▸ Task brief: Among the entries below, extract exactly the lines that run from the one with "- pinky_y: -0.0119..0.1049" through the one with "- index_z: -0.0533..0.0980", both ends included.

Records contained in a dataset:
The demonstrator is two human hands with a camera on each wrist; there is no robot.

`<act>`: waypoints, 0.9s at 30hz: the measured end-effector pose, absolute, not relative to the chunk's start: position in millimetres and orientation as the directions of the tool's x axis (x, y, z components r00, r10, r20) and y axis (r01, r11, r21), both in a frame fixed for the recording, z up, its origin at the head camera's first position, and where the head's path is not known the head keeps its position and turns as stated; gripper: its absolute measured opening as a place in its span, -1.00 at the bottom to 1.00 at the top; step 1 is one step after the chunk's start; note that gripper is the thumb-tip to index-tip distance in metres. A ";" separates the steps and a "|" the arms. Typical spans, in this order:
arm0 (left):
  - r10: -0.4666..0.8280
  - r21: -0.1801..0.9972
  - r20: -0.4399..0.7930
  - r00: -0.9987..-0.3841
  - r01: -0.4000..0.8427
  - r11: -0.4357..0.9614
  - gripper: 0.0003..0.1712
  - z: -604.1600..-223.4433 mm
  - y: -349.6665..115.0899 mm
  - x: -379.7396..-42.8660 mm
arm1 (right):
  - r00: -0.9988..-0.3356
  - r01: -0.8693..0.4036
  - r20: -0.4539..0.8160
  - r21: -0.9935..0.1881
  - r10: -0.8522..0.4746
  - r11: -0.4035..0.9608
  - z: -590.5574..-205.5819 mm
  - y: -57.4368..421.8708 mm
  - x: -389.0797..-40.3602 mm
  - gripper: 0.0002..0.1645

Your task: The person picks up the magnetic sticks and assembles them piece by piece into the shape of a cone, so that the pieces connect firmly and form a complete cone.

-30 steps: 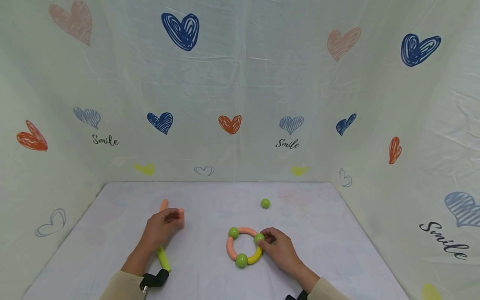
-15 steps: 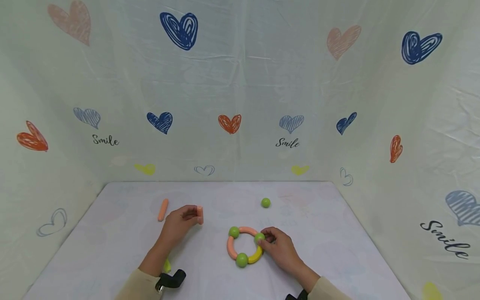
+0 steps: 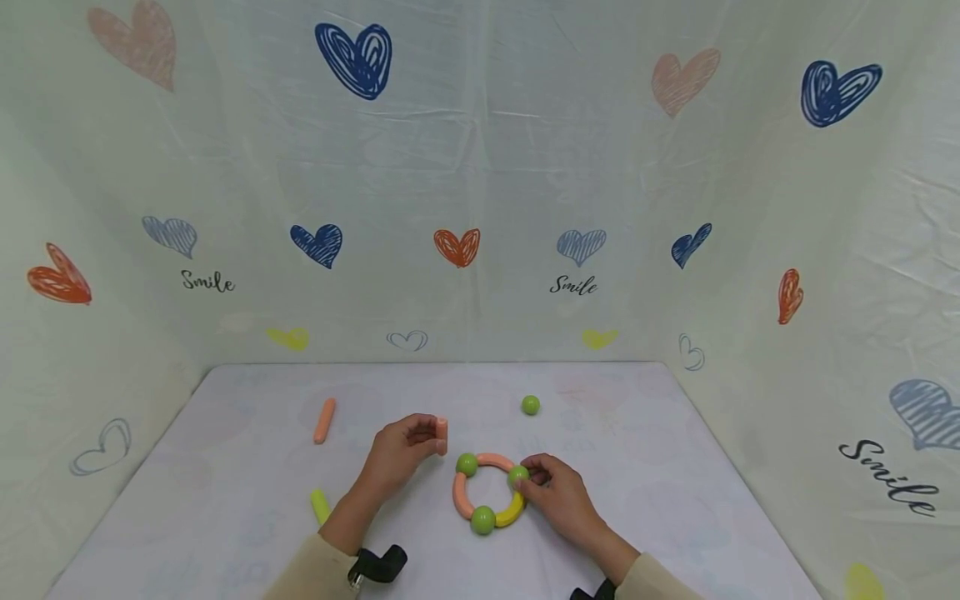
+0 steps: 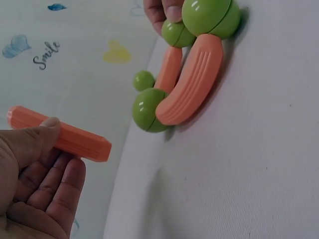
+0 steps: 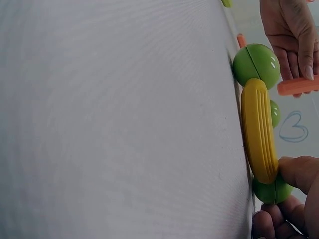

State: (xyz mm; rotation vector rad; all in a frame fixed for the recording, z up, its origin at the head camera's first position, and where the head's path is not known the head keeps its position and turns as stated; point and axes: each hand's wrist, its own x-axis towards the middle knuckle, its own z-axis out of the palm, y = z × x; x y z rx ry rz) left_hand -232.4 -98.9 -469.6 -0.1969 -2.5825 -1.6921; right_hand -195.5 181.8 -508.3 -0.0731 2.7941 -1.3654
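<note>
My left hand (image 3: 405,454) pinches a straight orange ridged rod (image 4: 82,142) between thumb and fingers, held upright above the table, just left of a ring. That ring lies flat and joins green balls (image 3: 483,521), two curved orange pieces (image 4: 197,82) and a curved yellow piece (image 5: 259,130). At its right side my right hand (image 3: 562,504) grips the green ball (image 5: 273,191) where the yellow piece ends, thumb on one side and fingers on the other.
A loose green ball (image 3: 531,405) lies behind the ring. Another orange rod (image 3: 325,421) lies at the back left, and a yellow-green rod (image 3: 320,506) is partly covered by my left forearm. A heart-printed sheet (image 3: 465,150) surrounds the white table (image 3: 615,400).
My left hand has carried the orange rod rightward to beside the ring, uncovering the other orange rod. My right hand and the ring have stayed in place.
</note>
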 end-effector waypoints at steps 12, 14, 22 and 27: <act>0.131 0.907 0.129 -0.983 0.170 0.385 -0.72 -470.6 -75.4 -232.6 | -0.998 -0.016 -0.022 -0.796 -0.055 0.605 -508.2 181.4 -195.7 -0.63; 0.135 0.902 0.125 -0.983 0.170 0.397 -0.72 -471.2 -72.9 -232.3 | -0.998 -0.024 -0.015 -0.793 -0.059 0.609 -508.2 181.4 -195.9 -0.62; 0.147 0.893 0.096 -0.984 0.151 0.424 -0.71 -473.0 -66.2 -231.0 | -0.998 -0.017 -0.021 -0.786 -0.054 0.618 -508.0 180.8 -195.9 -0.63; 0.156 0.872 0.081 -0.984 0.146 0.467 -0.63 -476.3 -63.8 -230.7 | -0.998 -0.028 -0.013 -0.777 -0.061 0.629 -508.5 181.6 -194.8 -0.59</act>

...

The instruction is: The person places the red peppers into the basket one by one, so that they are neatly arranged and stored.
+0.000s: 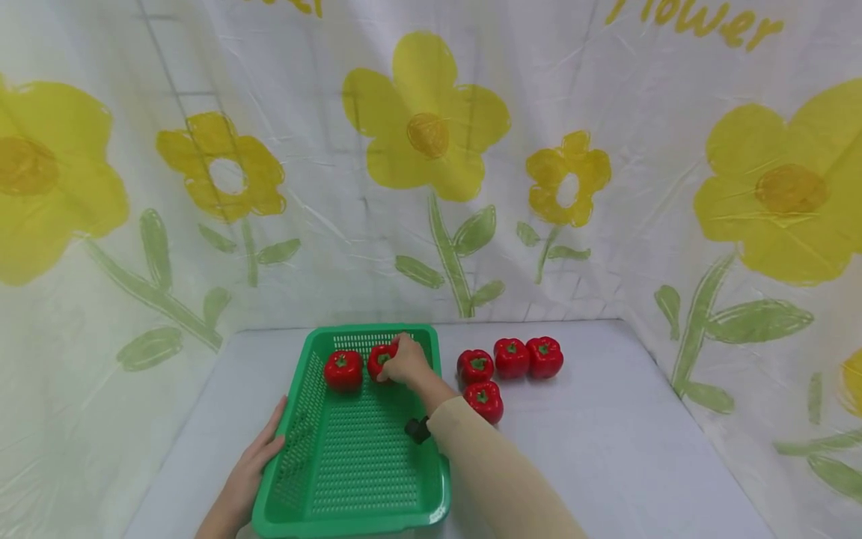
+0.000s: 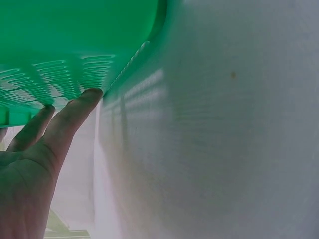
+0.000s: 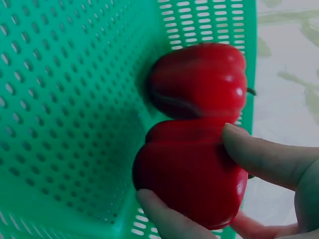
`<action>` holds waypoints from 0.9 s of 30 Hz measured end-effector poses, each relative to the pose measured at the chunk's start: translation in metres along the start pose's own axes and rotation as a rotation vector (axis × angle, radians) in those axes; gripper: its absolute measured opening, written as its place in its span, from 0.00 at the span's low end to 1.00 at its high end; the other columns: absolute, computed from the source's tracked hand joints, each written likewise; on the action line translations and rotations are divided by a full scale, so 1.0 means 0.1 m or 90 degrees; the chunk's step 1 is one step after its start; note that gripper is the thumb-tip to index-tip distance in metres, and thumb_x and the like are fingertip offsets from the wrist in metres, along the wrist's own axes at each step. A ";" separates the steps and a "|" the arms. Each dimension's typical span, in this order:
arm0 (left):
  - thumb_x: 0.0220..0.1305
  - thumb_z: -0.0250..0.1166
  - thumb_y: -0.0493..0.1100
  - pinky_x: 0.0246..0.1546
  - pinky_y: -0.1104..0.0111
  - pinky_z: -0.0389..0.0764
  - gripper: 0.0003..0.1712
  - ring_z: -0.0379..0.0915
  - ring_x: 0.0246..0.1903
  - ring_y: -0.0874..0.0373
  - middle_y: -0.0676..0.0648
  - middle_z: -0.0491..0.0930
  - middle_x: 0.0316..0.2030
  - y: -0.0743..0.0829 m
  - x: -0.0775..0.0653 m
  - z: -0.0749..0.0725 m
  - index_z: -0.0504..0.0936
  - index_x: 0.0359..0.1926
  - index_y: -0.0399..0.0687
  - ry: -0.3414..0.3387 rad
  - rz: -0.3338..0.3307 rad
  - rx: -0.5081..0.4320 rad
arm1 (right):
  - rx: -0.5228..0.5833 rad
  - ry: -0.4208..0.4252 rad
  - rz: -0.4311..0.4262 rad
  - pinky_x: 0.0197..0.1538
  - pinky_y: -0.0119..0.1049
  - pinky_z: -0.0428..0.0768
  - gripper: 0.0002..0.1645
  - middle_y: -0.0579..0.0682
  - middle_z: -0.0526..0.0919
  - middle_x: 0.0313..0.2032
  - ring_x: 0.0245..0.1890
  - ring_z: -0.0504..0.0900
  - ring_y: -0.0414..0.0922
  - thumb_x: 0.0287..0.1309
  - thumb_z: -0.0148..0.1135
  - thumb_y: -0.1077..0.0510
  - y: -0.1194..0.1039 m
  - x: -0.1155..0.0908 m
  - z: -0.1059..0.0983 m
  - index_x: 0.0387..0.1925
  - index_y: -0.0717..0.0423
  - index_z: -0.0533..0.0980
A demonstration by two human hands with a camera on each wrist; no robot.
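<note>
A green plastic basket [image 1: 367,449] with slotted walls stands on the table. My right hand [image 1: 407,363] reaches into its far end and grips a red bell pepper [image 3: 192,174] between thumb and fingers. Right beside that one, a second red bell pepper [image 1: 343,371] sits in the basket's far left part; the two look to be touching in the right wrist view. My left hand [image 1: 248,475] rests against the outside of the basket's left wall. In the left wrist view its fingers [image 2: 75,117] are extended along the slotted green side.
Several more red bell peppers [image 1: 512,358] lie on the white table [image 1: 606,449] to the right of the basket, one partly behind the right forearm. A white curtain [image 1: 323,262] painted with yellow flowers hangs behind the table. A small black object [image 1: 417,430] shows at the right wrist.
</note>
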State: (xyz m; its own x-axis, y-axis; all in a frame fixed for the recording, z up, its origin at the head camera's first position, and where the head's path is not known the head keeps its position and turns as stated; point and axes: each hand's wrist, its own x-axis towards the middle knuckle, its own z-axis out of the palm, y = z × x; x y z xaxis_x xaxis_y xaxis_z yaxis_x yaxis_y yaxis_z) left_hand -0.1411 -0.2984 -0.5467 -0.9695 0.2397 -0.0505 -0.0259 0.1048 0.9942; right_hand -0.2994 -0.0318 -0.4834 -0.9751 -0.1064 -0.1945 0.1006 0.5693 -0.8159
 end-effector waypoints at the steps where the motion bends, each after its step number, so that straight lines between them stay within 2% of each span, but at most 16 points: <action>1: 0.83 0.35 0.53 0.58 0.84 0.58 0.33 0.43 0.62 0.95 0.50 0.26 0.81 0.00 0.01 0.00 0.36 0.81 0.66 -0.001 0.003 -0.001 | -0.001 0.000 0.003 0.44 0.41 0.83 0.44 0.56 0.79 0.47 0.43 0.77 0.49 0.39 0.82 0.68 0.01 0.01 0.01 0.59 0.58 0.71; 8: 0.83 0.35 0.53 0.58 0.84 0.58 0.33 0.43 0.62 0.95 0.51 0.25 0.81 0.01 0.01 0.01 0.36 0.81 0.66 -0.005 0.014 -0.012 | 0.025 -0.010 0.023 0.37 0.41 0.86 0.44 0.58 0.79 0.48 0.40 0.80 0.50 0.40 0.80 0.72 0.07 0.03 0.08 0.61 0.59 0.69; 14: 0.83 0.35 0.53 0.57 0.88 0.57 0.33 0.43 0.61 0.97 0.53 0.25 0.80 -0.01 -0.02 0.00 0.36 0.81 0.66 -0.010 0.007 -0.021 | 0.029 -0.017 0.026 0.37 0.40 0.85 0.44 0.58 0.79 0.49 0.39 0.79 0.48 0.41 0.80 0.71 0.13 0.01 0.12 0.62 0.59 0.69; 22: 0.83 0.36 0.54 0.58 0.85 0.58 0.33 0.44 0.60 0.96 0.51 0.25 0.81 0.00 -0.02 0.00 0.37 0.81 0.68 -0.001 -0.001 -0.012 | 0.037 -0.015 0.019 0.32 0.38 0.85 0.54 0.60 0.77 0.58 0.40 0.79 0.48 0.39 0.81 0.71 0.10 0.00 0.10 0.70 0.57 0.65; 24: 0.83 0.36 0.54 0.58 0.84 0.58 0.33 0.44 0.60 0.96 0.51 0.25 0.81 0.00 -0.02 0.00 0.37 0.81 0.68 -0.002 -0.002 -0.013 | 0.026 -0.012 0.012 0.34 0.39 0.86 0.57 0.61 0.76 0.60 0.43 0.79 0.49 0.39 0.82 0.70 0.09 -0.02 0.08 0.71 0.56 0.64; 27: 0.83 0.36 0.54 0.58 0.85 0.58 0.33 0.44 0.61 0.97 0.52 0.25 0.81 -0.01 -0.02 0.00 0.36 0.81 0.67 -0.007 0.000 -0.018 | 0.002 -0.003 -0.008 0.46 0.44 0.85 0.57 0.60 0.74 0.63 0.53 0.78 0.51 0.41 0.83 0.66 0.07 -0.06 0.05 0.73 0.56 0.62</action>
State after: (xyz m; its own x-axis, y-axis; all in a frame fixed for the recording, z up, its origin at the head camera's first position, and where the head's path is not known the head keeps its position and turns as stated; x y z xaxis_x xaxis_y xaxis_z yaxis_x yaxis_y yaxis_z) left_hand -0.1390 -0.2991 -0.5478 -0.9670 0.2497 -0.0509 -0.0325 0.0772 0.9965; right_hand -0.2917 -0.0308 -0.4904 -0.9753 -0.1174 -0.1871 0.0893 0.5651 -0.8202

▸ Task answer:
  - pinky_y: -0.0119..0.1049
  - pinky_z: -0.0428..0.0768
  - gripper: 0.0002..0.1645
  - middle_y: -0.0579..0.0682
  - middle_z: -0.0526..0.0919
  - middle_x: 0.0313..0.2032
  - ring_x: 0.0245..0.1890
  - ring_z: -0.0504..0.0900
  - ring_y: -0.0414..0.0922
  - thumb_x: 0.0287..0.1309
  - thumb_z: -0.0148..0.1135
  - thumb_y: -0.1077..0.0510
  - y: -0.1194..0.1039 m
  - x: -0.1155..0.0908 m
  - z: -0.1059..0.0983 m
  - index_x: 0.0387..0.1925
  - index_y: -0.0717..0.0423
  - index_z: -0.0533..0.0980

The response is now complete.